Transcribe the full listing exactly.

◇ ◇ ◇

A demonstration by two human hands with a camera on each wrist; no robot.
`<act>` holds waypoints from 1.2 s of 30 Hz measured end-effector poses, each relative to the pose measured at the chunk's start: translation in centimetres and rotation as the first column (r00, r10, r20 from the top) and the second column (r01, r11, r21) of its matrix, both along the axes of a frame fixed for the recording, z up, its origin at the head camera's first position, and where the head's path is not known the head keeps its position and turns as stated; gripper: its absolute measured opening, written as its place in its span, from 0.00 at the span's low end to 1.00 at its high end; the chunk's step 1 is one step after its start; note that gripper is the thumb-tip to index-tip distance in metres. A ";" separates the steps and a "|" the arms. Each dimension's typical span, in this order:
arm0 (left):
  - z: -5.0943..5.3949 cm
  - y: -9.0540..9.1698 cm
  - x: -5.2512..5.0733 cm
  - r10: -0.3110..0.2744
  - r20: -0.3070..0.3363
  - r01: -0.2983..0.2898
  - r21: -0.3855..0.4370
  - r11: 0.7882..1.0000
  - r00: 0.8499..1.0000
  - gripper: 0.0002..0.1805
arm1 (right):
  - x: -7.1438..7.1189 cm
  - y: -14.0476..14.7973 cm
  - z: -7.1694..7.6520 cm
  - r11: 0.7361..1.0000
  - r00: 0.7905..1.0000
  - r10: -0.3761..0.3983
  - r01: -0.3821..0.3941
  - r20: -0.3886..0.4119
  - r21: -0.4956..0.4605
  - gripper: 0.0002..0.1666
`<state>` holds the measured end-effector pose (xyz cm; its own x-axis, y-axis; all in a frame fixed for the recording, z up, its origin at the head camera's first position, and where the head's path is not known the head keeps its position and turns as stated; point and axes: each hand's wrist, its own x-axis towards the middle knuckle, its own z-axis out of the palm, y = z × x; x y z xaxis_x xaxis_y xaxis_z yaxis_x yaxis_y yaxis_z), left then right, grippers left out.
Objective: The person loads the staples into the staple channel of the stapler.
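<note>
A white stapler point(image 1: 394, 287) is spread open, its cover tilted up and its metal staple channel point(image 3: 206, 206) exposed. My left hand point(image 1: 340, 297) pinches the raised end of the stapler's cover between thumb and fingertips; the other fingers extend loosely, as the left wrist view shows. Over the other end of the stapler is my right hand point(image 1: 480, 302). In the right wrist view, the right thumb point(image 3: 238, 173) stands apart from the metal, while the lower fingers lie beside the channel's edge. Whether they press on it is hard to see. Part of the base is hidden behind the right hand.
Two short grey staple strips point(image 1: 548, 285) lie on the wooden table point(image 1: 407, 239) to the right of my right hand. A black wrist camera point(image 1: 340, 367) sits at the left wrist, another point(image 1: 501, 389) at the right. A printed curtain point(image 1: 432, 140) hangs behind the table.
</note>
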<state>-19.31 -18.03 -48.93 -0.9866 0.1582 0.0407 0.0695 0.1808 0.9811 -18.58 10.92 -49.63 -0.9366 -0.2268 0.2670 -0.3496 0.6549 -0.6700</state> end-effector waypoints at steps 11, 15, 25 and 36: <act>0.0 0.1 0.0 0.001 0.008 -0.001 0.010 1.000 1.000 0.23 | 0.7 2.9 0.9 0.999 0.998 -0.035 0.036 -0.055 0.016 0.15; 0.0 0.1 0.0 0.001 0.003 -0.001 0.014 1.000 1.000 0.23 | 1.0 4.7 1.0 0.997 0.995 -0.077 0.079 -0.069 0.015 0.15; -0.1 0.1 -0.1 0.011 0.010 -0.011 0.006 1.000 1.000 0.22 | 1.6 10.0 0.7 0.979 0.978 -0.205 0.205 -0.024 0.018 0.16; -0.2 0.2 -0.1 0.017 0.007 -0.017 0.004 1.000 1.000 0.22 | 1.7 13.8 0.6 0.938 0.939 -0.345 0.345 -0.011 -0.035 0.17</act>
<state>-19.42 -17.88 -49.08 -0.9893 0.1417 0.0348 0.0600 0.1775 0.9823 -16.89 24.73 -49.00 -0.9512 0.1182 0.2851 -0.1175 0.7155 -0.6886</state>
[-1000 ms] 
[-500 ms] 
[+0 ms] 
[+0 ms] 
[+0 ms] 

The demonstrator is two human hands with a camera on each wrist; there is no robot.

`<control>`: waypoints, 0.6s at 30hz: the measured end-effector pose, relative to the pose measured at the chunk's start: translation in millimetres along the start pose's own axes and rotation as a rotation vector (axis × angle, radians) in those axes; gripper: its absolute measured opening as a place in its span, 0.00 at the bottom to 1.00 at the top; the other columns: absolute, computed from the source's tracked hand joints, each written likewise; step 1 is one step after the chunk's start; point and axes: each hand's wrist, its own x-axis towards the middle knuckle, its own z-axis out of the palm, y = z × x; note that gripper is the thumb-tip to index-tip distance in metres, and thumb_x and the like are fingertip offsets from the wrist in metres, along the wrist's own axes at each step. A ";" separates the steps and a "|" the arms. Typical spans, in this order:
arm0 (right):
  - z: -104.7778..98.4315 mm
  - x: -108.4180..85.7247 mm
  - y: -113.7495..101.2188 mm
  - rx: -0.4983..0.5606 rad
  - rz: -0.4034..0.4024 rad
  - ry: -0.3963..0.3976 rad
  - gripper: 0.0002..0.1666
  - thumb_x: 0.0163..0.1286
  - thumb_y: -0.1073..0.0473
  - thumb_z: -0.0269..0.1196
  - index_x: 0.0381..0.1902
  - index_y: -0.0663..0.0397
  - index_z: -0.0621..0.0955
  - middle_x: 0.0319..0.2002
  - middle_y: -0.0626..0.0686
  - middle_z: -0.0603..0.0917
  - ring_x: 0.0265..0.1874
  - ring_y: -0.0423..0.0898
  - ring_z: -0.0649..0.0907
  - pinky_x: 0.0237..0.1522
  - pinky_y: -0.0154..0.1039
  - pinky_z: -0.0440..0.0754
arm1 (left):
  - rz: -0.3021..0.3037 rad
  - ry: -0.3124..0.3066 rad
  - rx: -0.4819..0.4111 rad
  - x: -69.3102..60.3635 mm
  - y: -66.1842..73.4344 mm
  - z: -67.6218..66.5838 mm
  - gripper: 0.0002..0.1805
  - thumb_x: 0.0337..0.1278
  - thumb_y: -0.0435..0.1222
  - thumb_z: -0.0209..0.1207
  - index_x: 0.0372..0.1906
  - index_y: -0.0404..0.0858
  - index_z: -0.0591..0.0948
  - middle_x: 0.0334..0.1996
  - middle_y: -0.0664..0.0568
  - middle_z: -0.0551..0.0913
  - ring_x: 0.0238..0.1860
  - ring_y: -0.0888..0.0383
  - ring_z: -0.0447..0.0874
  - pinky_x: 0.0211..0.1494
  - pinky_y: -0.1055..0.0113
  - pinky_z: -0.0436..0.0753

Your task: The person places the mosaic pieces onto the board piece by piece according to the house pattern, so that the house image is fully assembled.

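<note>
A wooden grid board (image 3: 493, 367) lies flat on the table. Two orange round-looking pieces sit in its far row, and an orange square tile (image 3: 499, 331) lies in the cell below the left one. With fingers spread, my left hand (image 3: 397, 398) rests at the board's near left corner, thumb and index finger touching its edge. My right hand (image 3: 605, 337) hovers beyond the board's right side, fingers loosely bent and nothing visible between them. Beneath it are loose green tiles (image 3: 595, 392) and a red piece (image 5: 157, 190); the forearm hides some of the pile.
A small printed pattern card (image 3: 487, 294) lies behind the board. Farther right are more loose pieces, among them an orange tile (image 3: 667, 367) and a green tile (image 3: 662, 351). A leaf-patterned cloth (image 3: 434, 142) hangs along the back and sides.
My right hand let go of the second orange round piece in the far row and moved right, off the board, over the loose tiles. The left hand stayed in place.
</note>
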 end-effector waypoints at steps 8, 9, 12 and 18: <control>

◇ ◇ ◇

RESULT BELOW:
A demonstration by two human hands with a camera on each wrist; no robot.
`<act>` holds waypoints from 1.2 s of 30 Hz measured end-effector poses, each relative to the pose measured at the chunk's start: translation in centimetres and rotation as the first column (r00, r10, r20 from the top) and the second column (r01, r11, r21) of its matrix, both along the axes of a frame fixed for the recording, z up, its origin at the head camera's first position, and where the head's path is not known the head keeps its position and turns as stated; gripper: its absolute measured opening, written as its place in its span, from 0.00 at the span's low end to 1.00 at its high end; the chunk's step 1 is one step after its start; note that gripper is the thumb-tip to index-tip distance in metres. A ";" separates the steps and a "|" the arms. Each dimension's typical span, in this order:
arm0 (left):
  - z: -5.0943..5.3949 cm
  - y: -9.0540..9.1698 cm
  - x: -5.2512..5.0733 cm
  - r10: -0.3110..0.2744
  - r20: -0.3070..0.3363
  - r01: -0.2983..0.2898
  - r21: -0.3855..0.4370
  - r11: 0.7882..1.0000
  - r00: 0.8499..1.0000
  - gripper: 0.0002..0.1805
arm1 (right):
  - x: -7.1438..7.1189 cm
  - y: -14.0476..14.7973 cm
  - z: -7.1694..7.6520 cm
  - r11: 0.7361..1.0000
  - r00: 0.7905..1.0000
  - r10: -0.3761..0.3983
  - r01: -0.3821..0.3941
  - r20: -0.3886..0.4119
  - r21: -0.4956..0.4605
  - gripper: 0.0002..0.1666
`<state>` holds the measured end-effector pose (xyz cm; its own x-axis, y-axis; all in a frame fixed for the recording, z up, its origin at the head camera's first position, and where the head's path is not known the head keeps its position and turns as stated; point and axes: each hand's wrist, its own x-axis towards the middle knuckle, its own z-axis out of the palm, y = z × x; x y z xaxis_x xaxis_y xaxis_z yaxis_x yaxis_y yaxis_z), left then right, grippers left out.
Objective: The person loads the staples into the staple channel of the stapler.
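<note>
A white stapler point(image 1: 394, 287) is spread open, its cover tilted up and its metal staple channel point(image 3: 206, 206) exposed. My left hand point(image 1: 340, 297) pinches the raised end of the stapler's cover between thumb and fingertips; the other fingers extend loosely, as the left wrist view shows. Over the other end of the stapler is my right hand point(image 1: 480, 302). In the right wrist view, the right thumb point(image 3: 238, 173) stands apart from the metal, while the lower fingers lie beside the channel's edge. Whether they press on it is hard to see. Part of the base is hidden behind the right hand.
Two short grey staple strips point(image 1: 548, 285) lie on the wooden table point(image 1: 407, 239) to the right of my right hand. A black wrist camera point(image 1: 340, 367) sits at the left wrist, another point(image 1: 501, 389) at the right. A printed curtain point(image 1: 432, 140) hangs behind the table.
</note>
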<state>-19.31 -18.03 -48.93 -0.9866 0.1582 0.0407 0.0695 0.1808 0.9811 -18.58 10.92 -49.63 -0.9366 -0.2268 0.2670 -0.3496 0.6549 -0.6700</state> end-effector waypoints at steps 11, 15, 25 and 36: <act>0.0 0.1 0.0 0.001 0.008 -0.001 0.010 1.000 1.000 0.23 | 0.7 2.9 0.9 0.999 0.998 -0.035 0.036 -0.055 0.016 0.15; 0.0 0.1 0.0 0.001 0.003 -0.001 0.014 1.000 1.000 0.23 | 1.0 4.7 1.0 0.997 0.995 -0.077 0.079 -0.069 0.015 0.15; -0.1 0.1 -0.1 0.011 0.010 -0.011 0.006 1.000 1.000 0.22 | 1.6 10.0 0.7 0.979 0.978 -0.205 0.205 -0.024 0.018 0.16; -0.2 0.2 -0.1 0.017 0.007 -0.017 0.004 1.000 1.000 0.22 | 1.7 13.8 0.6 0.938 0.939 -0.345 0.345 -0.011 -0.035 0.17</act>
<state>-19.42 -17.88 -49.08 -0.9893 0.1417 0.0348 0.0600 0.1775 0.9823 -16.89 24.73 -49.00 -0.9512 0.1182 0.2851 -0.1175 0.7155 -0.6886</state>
[-1000 ms] 
[-500 ms] 
[+0 ms] 
[+0 ms] 
[+0 ms] 

The demonstrator is two human hands with a camera on each wrist; there is no robot.

`<control>`: waypoints, 0.6s at 30hz: the measured end-effector pose, relative to the pose measured at the chunk's start: translation in millimetres along the start pose's own axes and rotation as a rotation vector (axis × angle, radians) in those axes; gripper: its absolute measured opening as a place in its span, 0.00 at the bottom to 1.00 at the top; the other columns: absolute, computed from the source's tracked hand joints, each written likewise; step 1 is one step after the chunk's start; point and axes: each hand's wrist, its own x-axis towards the middle knuckle, its own z-axis out of the palm, y = z × x; note that gripper is the thumb-tip to index-tip distance in metres, and thumb_x and the like are fingertip offsets from the wrist in metres, along the wrist's own axes at each step. A ";" separates the steps and a "|" the arms. Typical spans, in this order:
arm0 (right):
  - z: -104.7778..98.4315 mm
  - x: -108.4180..85.7247 mm
  - y: -113.7495..101.2188 mm
  - rx: -0.4983..0.5606 rad
  - rz: -0.4034..0.4024 rad
  - ry: -0.3963..0.3976 rad
  - gripper: 0.0002..0.1666
  - thumb_x: 0.0163..0.1286
  - thumb_y: -0.1073..0.0473
  - thumb_z: -0.0269..0.1196
  - index_x: 0.0381..0.1902
  - index_y: -0.0663..0.0397
  - index_z: -0.0621..0.0955
  - middle_x: 0.0319..0.2002
  - middle_y: -0.0626..0.0686
  - middle_z: -0.0603..0.0917
  - ring_x: 0.0265..0.1874
  - ring_y: -0.0423..0.0898
  - ring_z: -0.0649..0.0907
  - pinky_x: 0.0237..0.1522
  - pinky_y: -0.0154..0.1039
  - pinky_z: -0.0440..0.0754
arm1 (left):
  - rz: -0.3021..0.3037 rad
  - ry: -0.3124..0.3066 rad
  - rx: -0.4819..0.4111 rad
  - x: -69.3102..60.3635 mm
  - y: -66.1842..73.4344 mm
  - z: -67.6218..66.5838 mm
  - gripper: 0.0002..0.1805
  - thumb_x: 0.0337..0.1278
  - thumb_y: -0.0435..0.1222
  - thumb_z: -0.0209..0.1207
  - index_x: 0.0372..0.1906
  - index_y: -0.0404..0.0858
  - index_z: -0.0591..0.0948
  - middle_x: 0.0334..0.1996
  - middle_y: -0.0664..0.0568
  - middle_z: -0.0551..0.0913
  - ring_x: 0.0238..0.1860
  - ring_y: -0.0888..0.0383
  - ring_z: -0.0447..0.0874
  - pinky_x: 0.0211..0.1494
  - pinky_y: -0.1055..0.0113
  - pinky_z: -0.0436..0.0753

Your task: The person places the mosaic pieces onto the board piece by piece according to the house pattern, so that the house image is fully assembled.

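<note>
A wooden grid board (image 3: 493, 367) lies flat on the table. Two orange round-looking pieces sit in its far row, and an orange square tile (image 3: 499, 331) lies in the cell below the left one. With fingers spread, my left hand (image 3: 397, 398) rests at the board's near left corner, thumb and index finger touching its edge. My right hand (image 3: 605, 337) hovers beyond the board's right side, fingers loosely bent and nothing visible between them. Beneath it are loose green tiles (image 3: 595, 392) and a red piece (image 5: 157, 190); the forearm hides some of the pile.
A small printed pattern card (image 3: 487, 294) lies behind the board. Farther right are more loose pieces, among them an orange tile (image 3: 667, 367) and a green tile (image 3: 662, 351). A leaf-patterned cloth (image 3: 434, 142) hangs along the back and sides.
My right hand let go of the second orange round piece in the far row and moved right, off the board, over the loose tiles. The left hand stayed in place.
</note>
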 end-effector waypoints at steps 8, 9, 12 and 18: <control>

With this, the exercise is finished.